- 39°02′08″N 141°44′23″E﻿ / ﻿39.03556°N 141.73972°E
- Type: shell midden
- Periods: Jōmon period
- Location: Ōfunato, Iwate, Japan
- Region: Tōhoku region

Site notes
- Elevation: 31 m (102 ft)
- Excavation dates: 1957
- Archaeologists: Waseda University
- Public access: Yes

= Takonoura Shell Mound =

Takonoura shell midden (蛸ノ浦貝塚, Takonoura kaizuka) is an archaeological site consisting of a Jōmon period shell midden and the remains of an adjacent settlement located in what is now the city of Ōfunato, Iwate Prefecture in the Tōhoku region of northern Japan. It has been protected by the central government as a National Historic Site since 1934.

==Overview==
During the early to middle Jōmon period (approximately 4000 to 2500 BC), sea levels were five to six meters higher than at present, and the ambient temperature was also 2 deg C higher. During this period, the Tōhoku region was inhabited by the Jōmon people, many of whom lived in coastal settlements. The middens associated with such settlements contain bone, botanical material, mollusc shells, sherds, lithics, and other artifacts and ecofacts associated with the now-vanished inhabitants, and these features, provide a useful source into the diets and habits of Jōmon society. Most of these middens are found along the Pacific coast of Japan. The rocky ria coast of Iwate Prefecture was densely settled from the early through late Jōmon period, and the locations of such coastal settlements are often marked by shell middens containing the remains of shellfish, fish, animal and whale bones and human-produced artifacts, including earthenware shards, fishing hooks, etc.

The rocky rias coast of Iwate Prefecture was densely settled from the early through late Jōmon period.

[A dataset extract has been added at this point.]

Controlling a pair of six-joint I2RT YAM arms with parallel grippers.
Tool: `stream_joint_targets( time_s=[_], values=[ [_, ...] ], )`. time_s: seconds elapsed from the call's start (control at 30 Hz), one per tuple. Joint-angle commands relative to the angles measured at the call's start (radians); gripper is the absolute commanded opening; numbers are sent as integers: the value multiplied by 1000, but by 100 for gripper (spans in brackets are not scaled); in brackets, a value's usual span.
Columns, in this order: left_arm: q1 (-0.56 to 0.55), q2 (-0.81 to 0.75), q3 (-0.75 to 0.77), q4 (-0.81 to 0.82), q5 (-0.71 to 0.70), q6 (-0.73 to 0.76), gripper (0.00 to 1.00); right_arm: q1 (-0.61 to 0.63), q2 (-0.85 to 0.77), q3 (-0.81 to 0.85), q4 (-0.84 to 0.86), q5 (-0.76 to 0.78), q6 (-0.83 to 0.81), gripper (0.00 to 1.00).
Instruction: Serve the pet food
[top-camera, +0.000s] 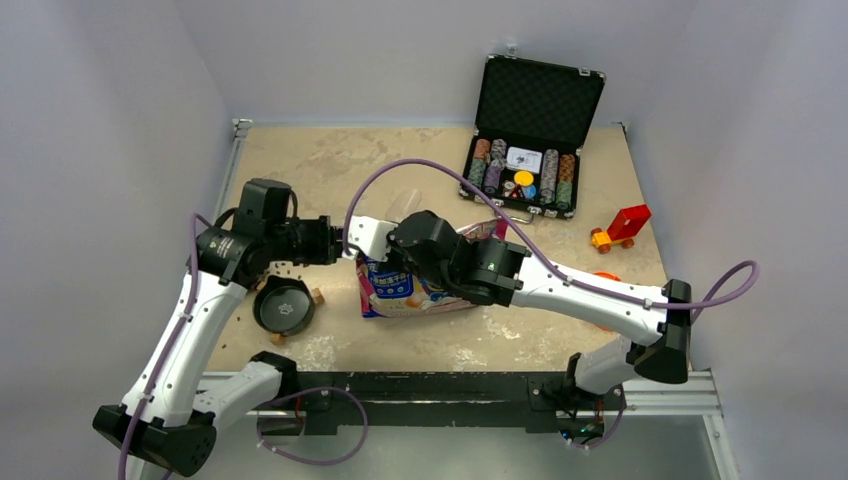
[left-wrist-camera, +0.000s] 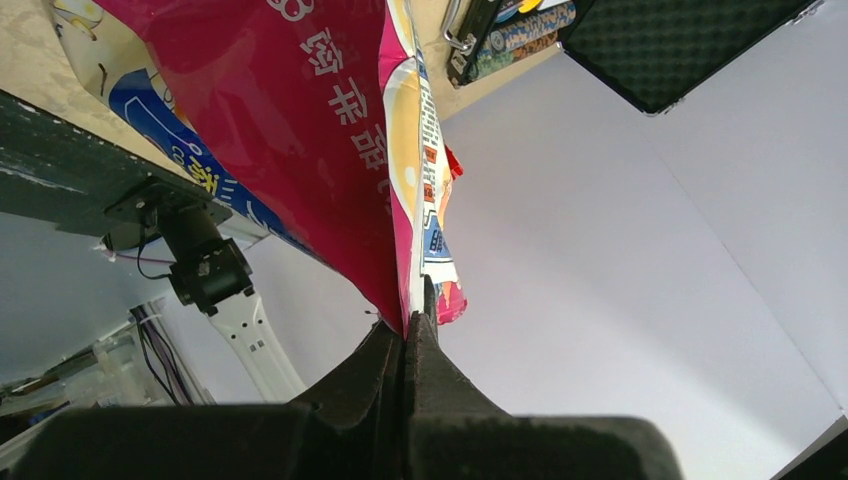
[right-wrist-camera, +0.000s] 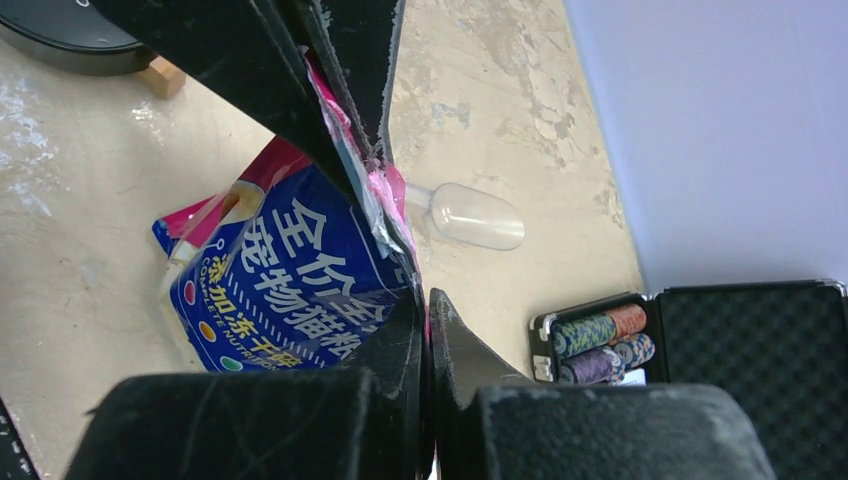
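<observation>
Left wrist view: left gripper (left-wrist-camera: 405, 325) fingers pressed together on the top edge of the pet food bag (left-wrist-camera: 300, 120). Right wrist view: right gripper (right-wrist-camera: 428, 300) pinches the same edge close by, and this view alone shows plainly a clear scoop (right-wrist-camera: 475, 215) lying beyond the bag. Top view: both arms reach inward, wrists meeting over the bag at mid-table, black bowl (top-camera: 284, 305) left of it, open chip case (top-camera: 540, 100) far right; kibble itself hidden.
</observation>
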Motion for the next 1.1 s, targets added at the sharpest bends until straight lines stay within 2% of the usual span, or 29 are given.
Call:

In particular, the deeply indented Ōfunato Bay area was a rich fishing ground and is the location of 16 known Jōmon -period shell middens, a number of which have been designated National Historic Sites. The Takonoura shell midden dates from the early to middle Jōmon period, and is located on a hill on the east side of the Ōfunato Bay in the Ashinozaki, Anozaki-cho neighborhood.

It was partially excavated in 1957 by Waseda University. The midden is annular, forming a shell ring, but truncated to the east and southwest, and has a thickness of over two meters, indicating that it had been used for many centuries. An unusual feature of the midden is that some layers consist almost exclusively of a certain type of artifact (for example, only oyster shells, or only fish bones, etc). However, in general, the midden has a typically mixed composition including many varieties of shellfish, fish bones, and the bones of mammals such as dogs, Sitka deer, whales, wolves and dolphins. In addition, stone axes, weights, and carved bone objects, such as fishhooks, and bone jewelry have been found. The site also contains traces of dwelling foundations and eight sets of human remains.

The site was backfilled after excavation, and there is now little above ground except for an explanatory plaque. The site is located approximately fifteen minutes by car from Rikuzen-Akasaki Station on the Sanriku Railway Rias Line.